■ **Task to carry out**:
Take the entries below and print, exactly, the stretch from the line containing "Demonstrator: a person" through the line containing "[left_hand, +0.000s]", both included.

■ **Data to process**:
---+---

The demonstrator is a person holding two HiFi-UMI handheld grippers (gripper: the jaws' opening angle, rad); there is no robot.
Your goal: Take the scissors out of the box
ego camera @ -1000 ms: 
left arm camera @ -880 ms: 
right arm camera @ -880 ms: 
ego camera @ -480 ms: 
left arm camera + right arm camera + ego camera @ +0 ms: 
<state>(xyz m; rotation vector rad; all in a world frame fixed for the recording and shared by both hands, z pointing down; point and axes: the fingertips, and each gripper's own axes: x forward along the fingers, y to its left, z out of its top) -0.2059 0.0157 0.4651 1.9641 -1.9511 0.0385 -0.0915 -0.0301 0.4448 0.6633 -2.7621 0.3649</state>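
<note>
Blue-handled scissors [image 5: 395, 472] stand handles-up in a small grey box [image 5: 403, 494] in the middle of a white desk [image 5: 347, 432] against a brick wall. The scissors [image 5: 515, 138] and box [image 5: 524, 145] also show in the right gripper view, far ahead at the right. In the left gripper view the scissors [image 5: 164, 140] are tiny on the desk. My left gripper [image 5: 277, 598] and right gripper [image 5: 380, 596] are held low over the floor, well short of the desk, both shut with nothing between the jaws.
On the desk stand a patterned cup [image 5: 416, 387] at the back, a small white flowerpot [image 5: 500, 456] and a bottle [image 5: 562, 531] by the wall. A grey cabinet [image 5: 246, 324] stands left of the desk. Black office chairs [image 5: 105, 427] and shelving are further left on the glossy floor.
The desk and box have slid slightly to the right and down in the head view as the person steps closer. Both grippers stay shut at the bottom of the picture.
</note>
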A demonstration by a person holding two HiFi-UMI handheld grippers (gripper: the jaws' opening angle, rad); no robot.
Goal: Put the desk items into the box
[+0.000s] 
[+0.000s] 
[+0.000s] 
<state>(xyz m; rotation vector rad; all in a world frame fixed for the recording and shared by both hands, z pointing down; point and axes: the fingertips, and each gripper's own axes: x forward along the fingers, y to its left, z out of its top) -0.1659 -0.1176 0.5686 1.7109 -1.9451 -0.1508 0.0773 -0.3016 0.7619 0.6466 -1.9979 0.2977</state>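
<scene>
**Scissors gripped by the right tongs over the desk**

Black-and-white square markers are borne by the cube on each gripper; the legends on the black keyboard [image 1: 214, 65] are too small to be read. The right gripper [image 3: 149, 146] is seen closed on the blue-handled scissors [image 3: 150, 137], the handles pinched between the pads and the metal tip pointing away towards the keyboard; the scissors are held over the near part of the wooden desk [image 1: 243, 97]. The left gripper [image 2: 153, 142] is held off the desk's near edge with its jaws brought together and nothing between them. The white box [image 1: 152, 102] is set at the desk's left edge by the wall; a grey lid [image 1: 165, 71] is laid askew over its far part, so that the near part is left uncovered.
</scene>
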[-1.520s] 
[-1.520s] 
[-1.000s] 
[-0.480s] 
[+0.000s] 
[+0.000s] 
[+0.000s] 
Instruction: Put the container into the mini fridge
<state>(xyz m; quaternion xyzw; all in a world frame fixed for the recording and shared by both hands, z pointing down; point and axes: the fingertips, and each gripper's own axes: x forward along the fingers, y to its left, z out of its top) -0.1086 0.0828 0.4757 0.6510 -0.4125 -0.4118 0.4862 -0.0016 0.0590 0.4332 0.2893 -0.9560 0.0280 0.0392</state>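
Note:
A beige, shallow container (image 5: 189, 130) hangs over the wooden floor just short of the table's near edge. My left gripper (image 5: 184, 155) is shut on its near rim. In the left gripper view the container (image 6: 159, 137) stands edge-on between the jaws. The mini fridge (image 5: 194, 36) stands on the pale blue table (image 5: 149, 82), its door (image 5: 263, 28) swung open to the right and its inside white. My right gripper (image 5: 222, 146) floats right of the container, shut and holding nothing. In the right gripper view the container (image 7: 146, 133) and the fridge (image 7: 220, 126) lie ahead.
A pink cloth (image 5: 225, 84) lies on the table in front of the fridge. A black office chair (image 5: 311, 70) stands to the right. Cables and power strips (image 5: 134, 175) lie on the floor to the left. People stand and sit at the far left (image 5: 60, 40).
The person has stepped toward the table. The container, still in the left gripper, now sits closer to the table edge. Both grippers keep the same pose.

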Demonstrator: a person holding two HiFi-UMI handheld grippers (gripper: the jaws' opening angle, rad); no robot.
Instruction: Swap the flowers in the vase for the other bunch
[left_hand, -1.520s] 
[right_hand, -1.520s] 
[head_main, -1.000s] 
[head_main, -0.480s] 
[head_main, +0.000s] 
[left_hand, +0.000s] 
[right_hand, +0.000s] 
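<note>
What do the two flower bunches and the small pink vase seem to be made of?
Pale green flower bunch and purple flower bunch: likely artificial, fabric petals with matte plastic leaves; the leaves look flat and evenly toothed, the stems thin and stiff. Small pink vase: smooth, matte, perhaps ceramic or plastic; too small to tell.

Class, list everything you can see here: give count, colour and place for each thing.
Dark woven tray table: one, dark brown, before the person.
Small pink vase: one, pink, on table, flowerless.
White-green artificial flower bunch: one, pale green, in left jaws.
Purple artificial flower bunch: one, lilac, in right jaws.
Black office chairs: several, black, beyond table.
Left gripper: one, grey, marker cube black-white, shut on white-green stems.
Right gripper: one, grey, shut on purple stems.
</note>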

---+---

■ **Output for this task**:
Demonstrator: a person holding two HiFi-UMI handheld grippers (gripper: the jaws' opening angle, rad); no robot.
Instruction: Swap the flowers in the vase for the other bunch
[left_hand, -1.520s] 
[right_hand, -1.520s] 
[head_main, -1.000s] 
[head_main, -0.480s] 
[head_main, +0.000s] 
[left_hand, +0.000s] 

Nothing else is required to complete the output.